I am working with som bam files generated from single cell sequencing. as part of a python script I need to run samtools version 1.17 filtering for several tags, ideally in a single commandline. So far I have:
cmd_final = f"samtools view -@ {cpus} -O BAM -e 'exists([CB]) && exists([UB]) && [CB]!=\"-\" && [UB]!=\"-\"' temp_filtered.bam > {te_bam}"
I have also tried:
cmd_final = f"samtools view -h -@ {cpus} -O BAM -e 'exists(CB) && exists(UB) && CB!=\"-\" && UB!=\"-\"' temp_filtered.bam > {output}"
but both result in the error:
ÄE::sam_passes_filterÅ Couldn't process filter expression
AndI've tried many other commandline variations. But I just can't seem to get it right.

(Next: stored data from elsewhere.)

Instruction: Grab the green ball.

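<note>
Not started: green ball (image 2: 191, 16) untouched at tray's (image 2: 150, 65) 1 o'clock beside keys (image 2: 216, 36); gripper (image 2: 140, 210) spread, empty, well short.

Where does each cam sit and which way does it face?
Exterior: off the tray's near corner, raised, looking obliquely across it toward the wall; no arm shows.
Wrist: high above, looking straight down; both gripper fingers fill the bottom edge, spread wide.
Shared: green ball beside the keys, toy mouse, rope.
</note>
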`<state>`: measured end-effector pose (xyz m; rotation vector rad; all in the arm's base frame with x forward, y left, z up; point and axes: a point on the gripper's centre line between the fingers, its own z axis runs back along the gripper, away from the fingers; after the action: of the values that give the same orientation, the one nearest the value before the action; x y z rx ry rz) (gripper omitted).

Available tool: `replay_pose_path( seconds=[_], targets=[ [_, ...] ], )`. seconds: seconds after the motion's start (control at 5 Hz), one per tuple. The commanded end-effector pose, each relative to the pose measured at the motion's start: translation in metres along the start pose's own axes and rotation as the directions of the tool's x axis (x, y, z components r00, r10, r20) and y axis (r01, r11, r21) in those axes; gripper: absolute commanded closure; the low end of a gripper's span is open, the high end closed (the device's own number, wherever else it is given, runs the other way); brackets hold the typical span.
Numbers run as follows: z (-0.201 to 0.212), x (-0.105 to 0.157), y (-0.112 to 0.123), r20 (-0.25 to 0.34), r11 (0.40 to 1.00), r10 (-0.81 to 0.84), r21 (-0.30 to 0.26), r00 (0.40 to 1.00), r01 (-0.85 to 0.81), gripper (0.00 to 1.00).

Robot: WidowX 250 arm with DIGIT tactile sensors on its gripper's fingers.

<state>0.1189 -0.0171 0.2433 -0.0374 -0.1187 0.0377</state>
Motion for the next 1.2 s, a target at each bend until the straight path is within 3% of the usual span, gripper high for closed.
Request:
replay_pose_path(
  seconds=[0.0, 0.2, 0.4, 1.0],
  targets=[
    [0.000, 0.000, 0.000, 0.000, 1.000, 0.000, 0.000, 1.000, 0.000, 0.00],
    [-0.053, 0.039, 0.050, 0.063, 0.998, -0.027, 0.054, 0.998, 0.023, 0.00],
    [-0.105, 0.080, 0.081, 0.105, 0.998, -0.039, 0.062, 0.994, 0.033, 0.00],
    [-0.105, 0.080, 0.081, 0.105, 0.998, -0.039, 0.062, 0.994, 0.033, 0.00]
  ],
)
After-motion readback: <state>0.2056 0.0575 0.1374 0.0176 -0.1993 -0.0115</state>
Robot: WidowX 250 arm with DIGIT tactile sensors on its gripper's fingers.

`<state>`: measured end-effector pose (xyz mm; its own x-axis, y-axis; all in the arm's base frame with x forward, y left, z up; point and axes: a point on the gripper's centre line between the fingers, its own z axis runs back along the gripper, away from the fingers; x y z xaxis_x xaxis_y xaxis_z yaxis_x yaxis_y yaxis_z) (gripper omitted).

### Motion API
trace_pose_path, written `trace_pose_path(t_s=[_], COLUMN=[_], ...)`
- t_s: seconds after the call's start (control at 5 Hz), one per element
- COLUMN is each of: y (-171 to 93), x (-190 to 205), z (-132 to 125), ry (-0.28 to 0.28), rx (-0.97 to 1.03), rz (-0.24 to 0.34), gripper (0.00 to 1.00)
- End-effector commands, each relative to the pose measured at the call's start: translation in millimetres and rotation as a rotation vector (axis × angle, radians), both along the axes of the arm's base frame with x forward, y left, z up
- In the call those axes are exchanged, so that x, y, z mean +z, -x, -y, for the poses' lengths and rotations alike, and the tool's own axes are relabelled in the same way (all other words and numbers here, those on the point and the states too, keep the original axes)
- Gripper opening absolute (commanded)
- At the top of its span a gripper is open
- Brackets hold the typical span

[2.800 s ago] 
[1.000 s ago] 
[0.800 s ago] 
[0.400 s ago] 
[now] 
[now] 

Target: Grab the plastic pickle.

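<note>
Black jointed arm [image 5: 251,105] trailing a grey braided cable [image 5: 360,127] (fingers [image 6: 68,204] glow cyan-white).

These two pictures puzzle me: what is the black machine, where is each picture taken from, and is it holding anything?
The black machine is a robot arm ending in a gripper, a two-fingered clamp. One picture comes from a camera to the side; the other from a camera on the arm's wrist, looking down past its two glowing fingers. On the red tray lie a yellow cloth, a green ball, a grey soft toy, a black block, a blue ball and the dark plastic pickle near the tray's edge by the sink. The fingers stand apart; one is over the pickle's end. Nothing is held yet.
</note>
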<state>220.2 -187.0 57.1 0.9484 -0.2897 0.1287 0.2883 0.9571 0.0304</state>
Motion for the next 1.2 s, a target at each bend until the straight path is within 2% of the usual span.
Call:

I have checked my input file temp_filtered.bam and it DOES contain reads with these tags and they are NOT malformed. It seems like there are some subtle and important differences in the many versions of samtools' commandlines, which complicates my task. Could anyone point out what I'm doing wrong and suggest a fix? I would greatly, GREATLY appreciate the help, as this problem has taken entirely too much of my time and I'm getting quite frustrated with it.
despite your explanation I still think towards a data integrity issue ... (with/or an encoding issue, I've seen this ÄE pop up before but can't recall why or when ...)
Can you check data integrity ? or use a different file for testing?